I get that the workplace is stressful. We’re all thrown together for 8+ hours a day and have to coexist and with conflicting personalities this isn’t always easy. We all react to things in different ways, so the likelihood of everyone being peachy at the same time is slim. When you’re sporting a smile someone is likely to be sporting a frown or even worse a furrowed brow.
The topic of anger is interesting when it comes to work—the majority of the time you have to suppress it, but sometimes we can’t help it and it just comes out and hits anyone that gets in our path. When this happens it is unfortunate because the people you seem to take it out on are people you feel comfortable with—most likely not a boss or a superior, but a peer or lower level employee and they’re probably not the people you’re even angry with.

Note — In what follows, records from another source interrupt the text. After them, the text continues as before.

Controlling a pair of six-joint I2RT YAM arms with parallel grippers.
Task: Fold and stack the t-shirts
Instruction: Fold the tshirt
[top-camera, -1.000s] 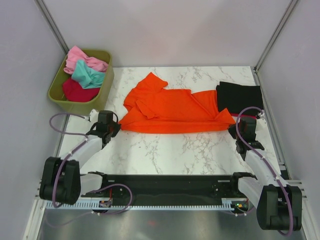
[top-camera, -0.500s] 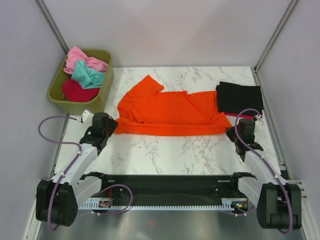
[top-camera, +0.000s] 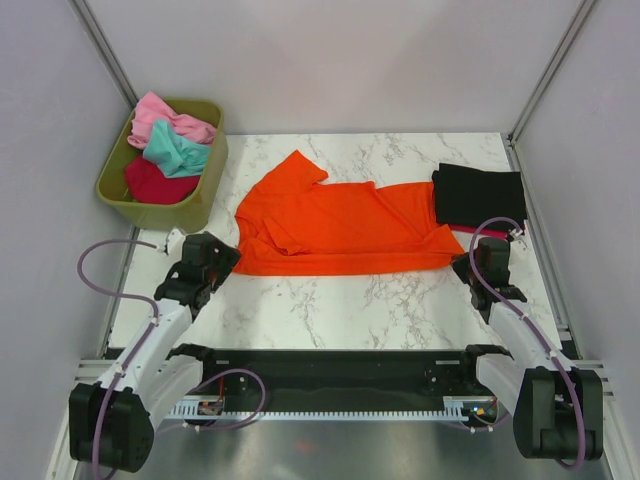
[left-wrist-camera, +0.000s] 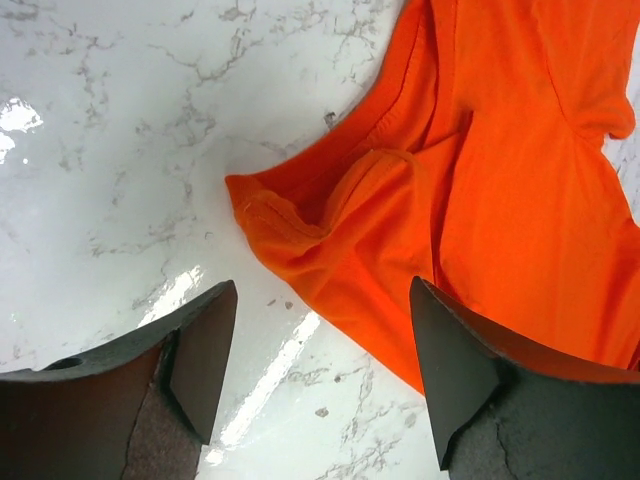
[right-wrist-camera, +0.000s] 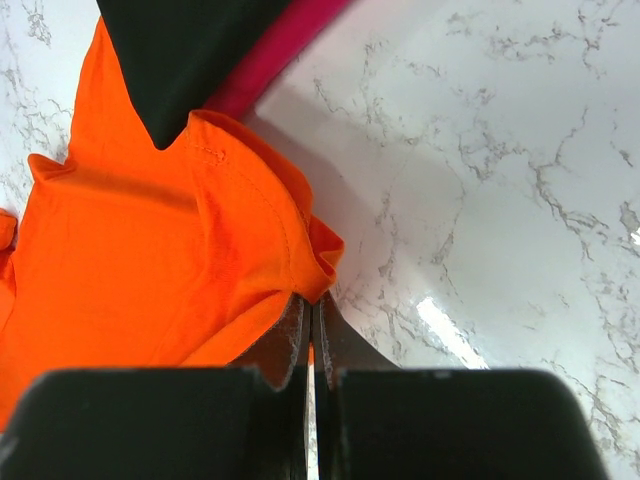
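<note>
A large orange t-shirt (top-camera: 340, 225) lies spread across the middle of the marble table (top-camera: 330, 300). My left gripper (top-camera: 216, 264) hangs open just off its near-left corner; in the left wrist view that rumpled orange t-shirt corner (left-wrist-camera: 300, 235) lies ahead of the wide-apart left gripper (left-wrist-camera: 322, 300), untouched. My right gripper (top-camera: 466, 262) is shut on the shirt's near-right corner, and the right wrist view shows the right gripper (right-wrist-camera: 312, 302) pinching the orange t-shirt hem (right-wrist-camera: 320, 265). A folded black t-shirt (top-camera: 480, 195) rests on a crimson one (right-wrist-camera: 270, 55) at the right.
An olive-green bin (top-camera: 150, 207) stands at the back left, holding pink (top-camera: 165, 115), teal (top-camera: 178, 150) and dark red (top-camera: 155, 182) shirts. Frame posts and grey walls close in the sides and back. Purple cables loop beside both arms.
My left gripper opened and let go of the orange shirt's left corner, then drew back slightly toward me. The shirt was pulled out flatter to the left. The right gripper kept its pinch.
</note>
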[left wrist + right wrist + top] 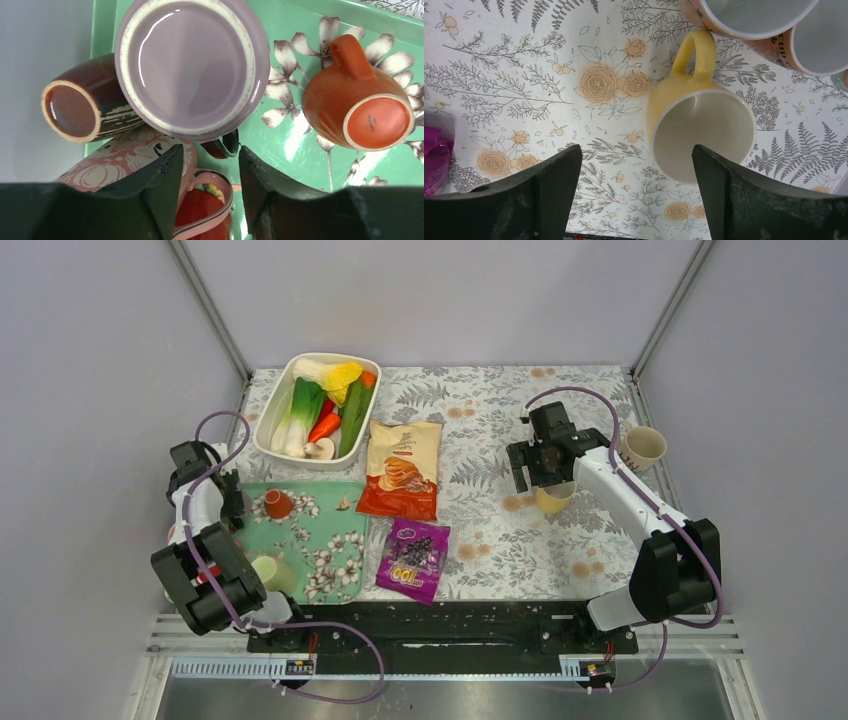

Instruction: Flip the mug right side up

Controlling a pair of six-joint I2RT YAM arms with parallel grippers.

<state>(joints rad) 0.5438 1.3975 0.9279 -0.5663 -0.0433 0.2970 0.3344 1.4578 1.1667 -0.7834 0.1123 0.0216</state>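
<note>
Nearest us, the left tool (210, 150) hangs over the green tray (270, 20), its two fingers partly closed with the looped handle (227, 187) of the pink floral mug (125, 160) between them; we cannot tell whether the pads actually bear on it. That mug, which we take to be the one to right, lies tipped at the tool's 9 o'clock, its mouth hidden. At 12 o'clock an upturned purple bowl (192, 65) overlaps its side, with a brown mug (80, 102) at 10 and an inverted orange mug (350, 110) at 2. We would pinch the handle squarely, draw the mug out from under the bowl before lifting, and only roll the wrist once clear, so neither neighbour is knocked. Far across the worktop (524, 75), the right tool (636, 150) gapes wide and empty above a yellow mug (701, 135) already standing mouth-up.
</note>
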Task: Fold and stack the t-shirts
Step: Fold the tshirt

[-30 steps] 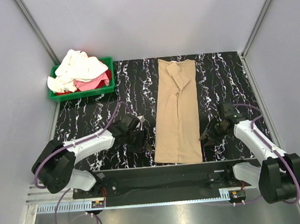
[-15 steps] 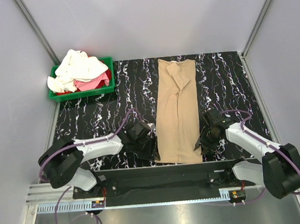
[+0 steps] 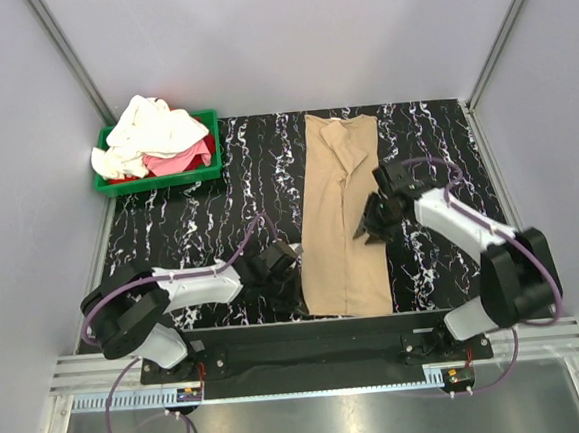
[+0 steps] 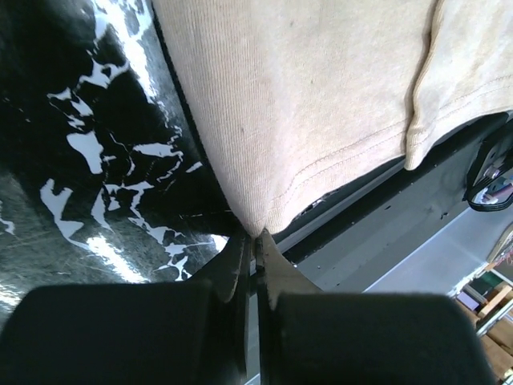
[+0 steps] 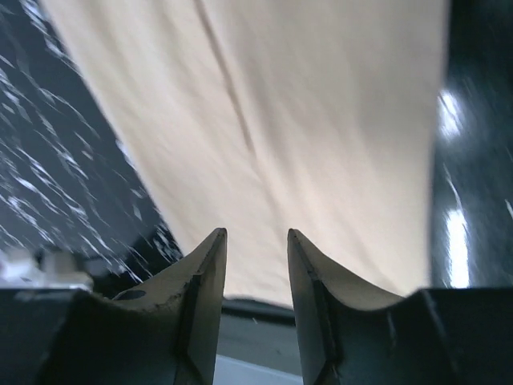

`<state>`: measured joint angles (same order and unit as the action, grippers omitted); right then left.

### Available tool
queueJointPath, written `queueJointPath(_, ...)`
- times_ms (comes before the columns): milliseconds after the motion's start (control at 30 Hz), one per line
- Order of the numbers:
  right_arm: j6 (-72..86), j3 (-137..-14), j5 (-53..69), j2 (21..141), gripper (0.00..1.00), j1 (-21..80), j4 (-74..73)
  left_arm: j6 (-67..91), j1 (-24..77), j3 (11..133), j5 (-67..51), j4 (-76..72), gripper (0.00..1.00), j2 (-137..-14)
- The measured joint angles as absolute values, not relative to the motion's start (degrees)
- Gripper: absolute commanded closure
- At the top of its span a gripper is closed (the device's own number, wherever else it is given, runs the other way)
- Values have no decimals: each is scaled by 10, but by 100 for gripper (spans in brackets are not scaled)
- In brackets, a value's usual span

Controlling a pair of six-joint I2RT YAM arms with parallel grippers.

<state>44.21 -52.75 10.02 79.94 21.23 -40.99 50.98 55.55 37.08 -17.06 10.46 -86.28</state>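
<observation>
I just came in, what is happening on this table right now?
Two robot arms are folding a tan t-shirt, which lies as a long narrow strip on the black table. The left gripper has its fingers shut on the shirt's near left corner. The right gripper hangs open over the shirt's right side. A white t-shirt and a pink t-shirt wait in the green bin.
</observation>
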Motion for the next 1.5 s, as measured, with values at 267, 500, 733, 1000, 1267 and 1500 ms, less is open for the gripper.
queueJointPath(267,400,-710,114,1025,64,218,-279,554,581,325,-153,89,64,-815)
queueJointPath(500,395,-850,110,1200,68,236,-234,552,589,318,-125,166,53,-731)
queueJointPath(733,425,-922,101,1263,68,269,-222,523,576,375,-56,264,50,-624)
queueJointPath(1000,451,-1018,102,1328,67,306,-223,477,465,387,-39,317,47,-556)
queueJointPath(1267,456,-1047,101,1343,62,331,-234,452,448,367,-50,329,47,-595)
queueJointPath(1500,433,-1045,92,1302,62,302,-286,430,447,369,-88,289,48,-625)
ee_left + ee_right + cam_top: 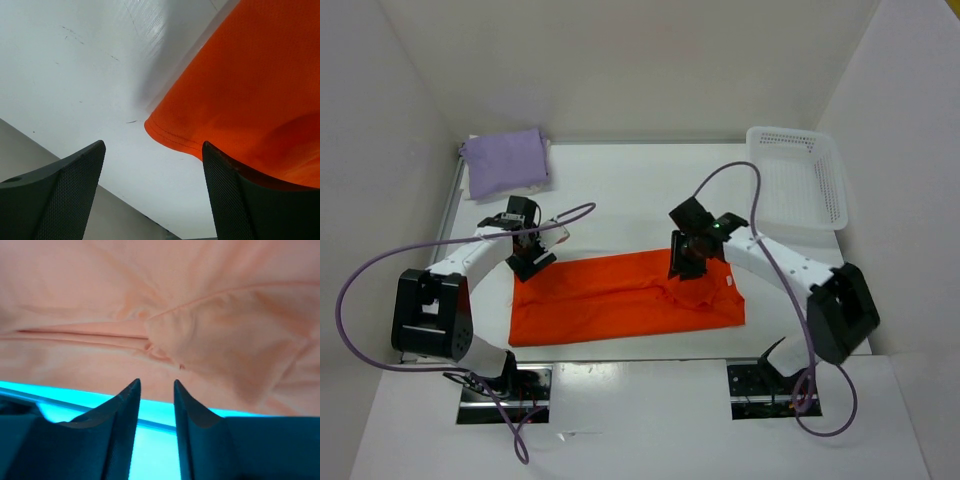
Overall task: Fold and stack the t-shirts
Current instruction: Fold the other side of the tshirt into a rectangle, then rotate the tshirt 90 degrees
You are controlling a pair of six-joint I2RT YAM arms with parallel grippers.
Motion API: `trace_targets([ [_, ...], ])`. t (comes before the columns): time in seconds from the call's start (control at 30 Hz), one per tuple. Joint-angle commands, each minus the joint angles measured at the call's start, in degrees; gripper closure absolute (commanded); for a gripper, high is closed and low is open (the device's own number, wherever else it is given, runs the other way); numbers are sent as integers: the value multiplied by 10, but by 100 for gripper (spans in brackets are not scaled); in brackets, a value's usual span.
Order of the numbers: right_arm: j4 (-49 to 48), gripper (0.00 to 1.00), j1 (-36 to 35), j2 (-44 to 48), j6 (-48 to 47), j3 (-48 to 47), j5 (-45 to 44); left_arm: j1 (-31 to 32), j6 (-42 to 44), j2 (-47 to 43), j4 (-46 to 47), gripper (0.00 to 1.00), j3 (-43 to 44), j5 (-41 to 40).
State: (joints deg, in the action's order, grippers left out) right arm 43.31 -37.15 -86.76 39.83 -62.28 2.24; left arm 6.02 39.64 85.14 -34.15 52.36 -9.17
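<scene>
White table point(620, 190) bears orange t-shirt point(610, 300).

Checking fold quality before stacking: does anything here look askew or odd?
The orange t-shirt is not lying flat: by the right gripper, near its right end, the cloth is bunched into a raised wrinkle. The folded lavender t-shirt at the far left looks tidy.

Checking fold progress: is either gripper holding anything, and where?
Nothing is held. The left gripper gapes at a corner of the bright orange cloth t-shirt; the right gripper stands ajar, empty.
</scene>
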Motion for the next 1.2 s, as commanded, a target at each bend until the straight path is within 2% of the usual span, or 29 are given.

So when you get mad at work, how should you handle it? Here are some tips:
- Watch for early signs of anger—Paying attention to how you’re feeling is helpful when you start to feel yourself getting angry. If you’re aware of it, you’ll be better able to control it.
- Take a breather—Being able to separate yourself or take a timeout from the workplace will give you some time to compose yourself, so when you return to work you’ll have a clear head and have a better idea of how you want to proceed.
- Put yourself in your coworkers’ shoes—If they were angry would you want to work with them? I’m guessing no.
- Laugh it off—This isn’t easy, but if you’re able to take things in stride you’ll be a much healthier person. It’s been proven that those who live less angry lives will live longer—don’t believe look it up! I have a coworker that doesn’t take things too seriously and is so confidant with who he is that he doesn’t let things get to him and he doesn’t get angry—I really admire that.
- Imagine what you look like when you’re mad—Is this the image you want to portray to your colleagues? Probably not.
- Decide if your anger is justified—If your anger is justified, determine how you’re going to deal with it. Will you just let it go? Or will you confront who/what made you angry? If you do confront someone, remember to do it in a professional manner.
Now I know it’s easier said than done to manage your anger, especially while you’re angry—there’s so much adrenalin pumping through your body that you don’t usually stop to think of the consequences, but being aware of your feelings is a start, so if you have an issue with getting angry in the workplace, that’s where I’d start. At least that’s where I’m going to start.